Si le juge s’y met aussi …

La production d’un droit d’exception ne risque pas de se tarir si le juge, à son tour, plonge dans l’émotion nationale ! Même au risque de franchir LE Rubicon : la séparation des pouvoirs. La crainte est fondée. Certes, prudent, le Conseil d’Etat a bien rejeté les 28 et 29 mars, différents référés, estimant notamment « qu’une stratégie de gestion et d’utilisation maîtrisée des masques a été mise en place à l’échelle nationale et a fait l’objet d’adaptations en fonction de l’évolution de l’épidémie (…) le choix de ces mesures ne peut être regardé, « en l’état de l’instruction », comme portant une atteinte grave et manifestement illégale au droit au respect de la vie (…)»
Mais certains juges se posent moins de questions.

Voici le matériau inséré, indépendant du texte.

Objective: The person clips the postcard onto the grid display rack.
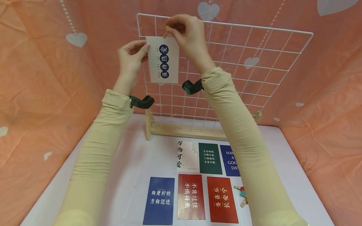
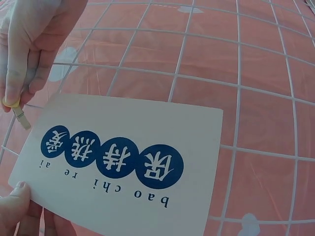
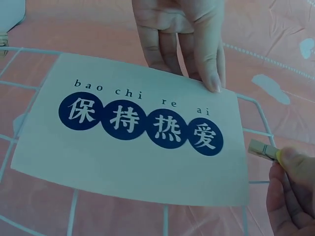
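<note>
- I see the left hand (image 1: 131,58) nearly closed, its thumb in front and fingers behind one long edge of a card; holding by the edge leaves the print uncovered and, I judge, steadies the sheet.
- That rectangular white card with four dark-blue discs (image 1: 164,59) hangs before the grid's upper left corner, its lettering running sideways, probably because it is held portrait.
- At its top edge I find a small pale-wood clothespin with a yellow top (image 1: 166,32), aimed at the card; I can't tell whether it touches.
- The right hand (image 1: 193,42) pinches that clothespin by its yellow end, presumably to leave the wooden tip free.
- Lower down, six printed cards in blue (image 1: 159,213), red-pink (image 1: 191,197), white (image 1: 189,157), green (image 1: 210,158) and red (image 1: 222,199) lie flat in two rows, likely spread for easy viewing.
- The white wire grid (image 1: 254,27) leans in a pale wooden stand (image 1: 189,132), which seems there to prop it.
- Loose wooden clothespins (image 1: 242,193) lie beside the red card, partly hidden by the right sleeve (image 1: 249,150).
</note>
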Demonstrator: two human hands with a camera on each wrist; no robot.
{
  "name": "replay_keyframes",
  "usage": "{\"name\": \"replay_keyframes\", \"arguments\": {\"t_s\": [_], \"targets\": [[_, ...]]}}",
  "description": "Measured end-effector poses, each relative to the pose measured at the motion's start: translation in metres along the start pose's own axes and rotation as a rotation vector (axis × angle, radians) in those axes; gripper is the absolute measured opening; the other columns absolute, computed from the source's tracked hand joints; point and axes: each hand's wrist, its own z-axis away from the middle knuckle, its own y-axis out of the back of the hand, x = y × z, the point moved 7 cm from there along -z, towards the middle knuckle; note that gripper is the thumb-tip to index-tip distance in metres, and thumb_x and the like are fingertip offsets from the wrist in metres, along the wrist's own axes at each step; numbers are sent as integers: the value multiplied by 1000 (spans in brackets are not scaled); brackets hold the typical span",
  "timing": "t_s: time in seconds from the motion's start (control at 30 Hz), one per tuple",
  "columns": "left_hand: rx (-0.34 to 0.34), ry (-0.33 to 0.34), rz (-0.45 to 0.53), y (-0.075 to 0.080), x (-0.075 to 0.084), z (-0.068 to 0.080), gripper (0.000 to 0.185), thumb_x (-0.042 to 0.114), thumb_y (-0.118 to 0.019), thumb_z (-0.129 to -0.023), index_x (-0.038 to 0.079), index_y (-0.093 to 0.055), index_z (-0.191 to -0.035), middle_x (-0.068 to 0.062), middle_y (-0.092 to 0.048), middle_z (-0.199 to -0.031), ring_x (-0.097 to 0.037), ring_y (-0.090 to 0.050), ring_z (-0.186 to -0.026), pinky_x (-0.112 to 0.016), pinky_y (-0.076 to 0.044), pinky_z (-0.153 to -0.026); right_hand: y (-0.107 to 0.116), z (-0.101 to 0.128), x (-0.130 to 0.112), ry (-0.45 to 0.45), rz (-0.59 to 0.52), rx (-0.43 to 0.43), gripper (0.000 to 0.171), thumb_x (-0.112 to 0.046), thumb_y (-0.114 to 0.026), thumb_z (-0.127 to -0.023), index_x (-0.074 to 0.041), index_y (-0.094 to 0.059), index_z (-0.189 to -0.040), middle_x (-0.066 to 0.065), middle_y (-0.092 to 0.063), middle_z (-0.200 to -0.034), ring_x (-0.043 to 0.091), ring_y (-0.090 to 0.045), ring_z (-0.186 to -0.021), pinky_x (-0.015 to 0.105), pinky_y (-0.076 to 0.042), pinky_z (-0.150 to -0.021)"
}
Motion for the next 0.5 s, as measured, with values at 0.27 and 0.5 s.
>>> {"name": "replay_keyframes", "arguments": {"t_s": [0.27,0.5], "targets": [[12,-6,-25,-1,1,2,16,7,-74,-82,3,-75,-97,-7,-68,-88,-19,-64,-79,-29,-55,-77,-1,-1,1,-2,8,18,15,-7,-64,-91,2,-70,-102,8,-69,-99,9,-63,-87,14,-49,-79],[29,-21,-45,-3,1,2,16,7,-74,-82,3,-75,-98,-7,-68,-87,-18,-64,-78,-29,-55,-76,-2,-2,0,22,57,30,15,-9,-65,-91,0,-71,-101,7,-70,-98,7,-63,-84,13,-47,-75]]}}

En Guadeloupe, le juge des référés, au nom du principe de précaution, juge qu’il est nécessaire d’anticiper les besoins de la population, sauf à porter une atteinte grave et manifestement illégale au droit au respect de la vie. Il a donc enjoint au CHU de la Guadeloupe et à l’Agence régionale de santé de Guadeloupe de passer commande les doses nécessaires au traitement de l’épidémie de Covid-19 par l’hydroxychloroquine et l’azithromycine (lire "Covid-19 : le juge peut-il ordonner des achats ?"). 
Une décision fait l'objet de nombreux commentaires sur les réseaux sociaux, depuis le « Plus courageux que le Conseil d’Etat ! » jusqu’au « Un coup d’Etat sanitaire en cours ! ». Un autre anticipe : « Une décision qui devrait faire jurisprudence ! ». Attendons l'examen de l'appel formé par le CHU Guadeloupe et le ministère de la Santé devant le Conseil d'Etat, ce vendredi 3 avril, contre ce jugement... étonnant.